■ What this task involves
Write out all of the data again, precisely as it appears.

■ Recorded data
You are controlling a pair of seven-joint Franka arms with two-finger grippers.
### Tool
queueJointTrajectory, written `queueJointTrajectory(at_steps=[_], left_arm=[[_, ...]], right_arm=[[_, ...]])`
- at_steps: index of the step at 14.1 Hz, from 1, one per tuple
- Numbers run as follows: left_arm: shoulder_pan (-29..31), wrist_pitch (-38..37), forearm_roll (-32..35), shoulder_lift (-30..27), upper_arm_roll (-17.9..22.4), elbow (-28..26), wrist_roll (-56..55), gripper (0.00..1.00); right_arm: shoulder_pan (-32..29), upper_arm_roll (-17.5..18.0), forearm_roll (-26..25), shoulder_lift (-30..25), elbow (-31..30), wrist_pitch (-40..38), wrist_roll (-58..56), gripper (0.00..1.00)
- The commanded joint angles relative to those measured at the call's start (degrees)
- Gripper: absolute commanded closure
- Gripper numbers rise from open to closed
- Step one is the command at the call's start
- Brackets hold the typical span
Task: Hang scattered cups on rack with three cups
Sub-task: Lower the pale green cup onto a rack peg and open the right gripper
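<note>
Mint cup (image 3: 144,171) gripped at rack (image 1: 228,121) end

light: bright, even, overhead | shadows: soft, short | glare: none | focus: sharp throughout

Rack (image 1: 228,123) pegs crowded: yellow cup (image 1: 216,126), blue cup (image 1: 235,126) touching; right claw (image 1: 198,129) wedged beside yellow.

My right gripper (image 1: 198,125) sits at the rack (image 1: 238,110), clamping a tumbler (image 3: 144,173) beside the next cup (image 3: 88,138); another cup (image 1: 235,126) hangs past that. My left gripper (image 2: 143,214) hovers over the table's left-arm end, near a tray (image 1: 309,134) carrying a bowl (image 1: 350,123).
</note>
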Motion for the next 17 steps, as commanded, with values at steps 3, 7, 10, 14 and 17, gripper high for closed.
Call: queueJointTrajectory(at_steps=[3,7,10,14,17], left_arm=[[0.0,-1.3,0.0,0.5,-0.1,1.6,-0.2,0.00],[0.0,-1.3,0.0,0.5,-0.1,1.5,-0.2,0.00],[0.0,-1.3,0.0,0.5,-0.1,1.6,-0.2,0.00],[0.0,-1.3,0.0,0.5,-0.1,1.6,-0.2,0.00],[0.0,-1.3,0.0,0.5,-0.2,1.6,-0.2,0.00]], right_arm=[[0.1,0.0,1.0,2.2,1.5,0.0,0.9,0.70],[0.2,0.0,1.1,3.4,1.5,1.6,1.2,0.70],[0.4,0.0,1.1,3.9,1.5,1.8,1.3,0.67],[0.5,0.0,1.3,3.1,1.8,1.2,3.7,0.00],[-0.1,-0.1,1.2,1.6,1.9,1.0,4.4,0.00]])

■ Solution to this problem
You are controlling a pair of seven-joint Franka arms with two-finger grippers.
### Tool
queueJointTrajectory, written `queueJointTrajectory(at_steps=[_], left_arm=[[_, ...]], right_arm=[[_, ...]])`
- at_steps: index of the step at 14.1 Hz, from 1, one per tuple
- Numbers run as follows: left_arm: shoulder_pan (-29..31), wrist_pitch (-38..37), forearm_roll (-32..35), shoulder_lift (-30..27), upper_arm_roll (-17.9..22.4), elbow (-28..26), wrist_roll (-56..55), gripper (0.00..1.00); right_arm: shoulder_pan (-32..29), upper_arm_roll (-17.5..18.0), forearm_roll (-26..25), shoulder_lift (-30..25), elbow (-31..30), wrist_pitch (-40..38), wrist_roll (-58..56), gripper (0.00..1.00)
- The commanded joint angles relative to those measured at the call's start (degrees)
- Gripper: absolute commanded closure
- Gripper numbers rise from open to closed
- Step one is the command at the call's start
- Brackets hold the typical span
Task: Hang scattered cups on rack with three cups
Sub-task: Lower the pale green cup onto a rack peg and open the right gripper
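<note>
Mint cup (image 3: 144,171) gripped at rack (image 1: 228,121) end

light: bright, even, overhead | shadows: soft, short | glare: none | focus: sharp throughout

Rack (image 1: 228,123) pegs crowded: yellow cup (image 1: 216,126), blue cup (image 1: 235,126) touching; right claw (image 1: 198,129) wedged beside yellow.

My right gripper (image 1: 198,125) sits at the rack (image 1: 238,110), clamping a tumbler (image 3: 144,173) beside the next cup (image 3: 88,138); another cup (image 1: 235,126) hangs past that. My left gripper (image 2: 143,214) hovers over the table's left-arm end, near a tray (image 1: 309,134) carrying a bowl (image 1: 350,123).
</note>
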Motion for the next 17 steps, as commanded, with values at steps 3, 7, 10, 14 and 17, gripper high for closed.
Call: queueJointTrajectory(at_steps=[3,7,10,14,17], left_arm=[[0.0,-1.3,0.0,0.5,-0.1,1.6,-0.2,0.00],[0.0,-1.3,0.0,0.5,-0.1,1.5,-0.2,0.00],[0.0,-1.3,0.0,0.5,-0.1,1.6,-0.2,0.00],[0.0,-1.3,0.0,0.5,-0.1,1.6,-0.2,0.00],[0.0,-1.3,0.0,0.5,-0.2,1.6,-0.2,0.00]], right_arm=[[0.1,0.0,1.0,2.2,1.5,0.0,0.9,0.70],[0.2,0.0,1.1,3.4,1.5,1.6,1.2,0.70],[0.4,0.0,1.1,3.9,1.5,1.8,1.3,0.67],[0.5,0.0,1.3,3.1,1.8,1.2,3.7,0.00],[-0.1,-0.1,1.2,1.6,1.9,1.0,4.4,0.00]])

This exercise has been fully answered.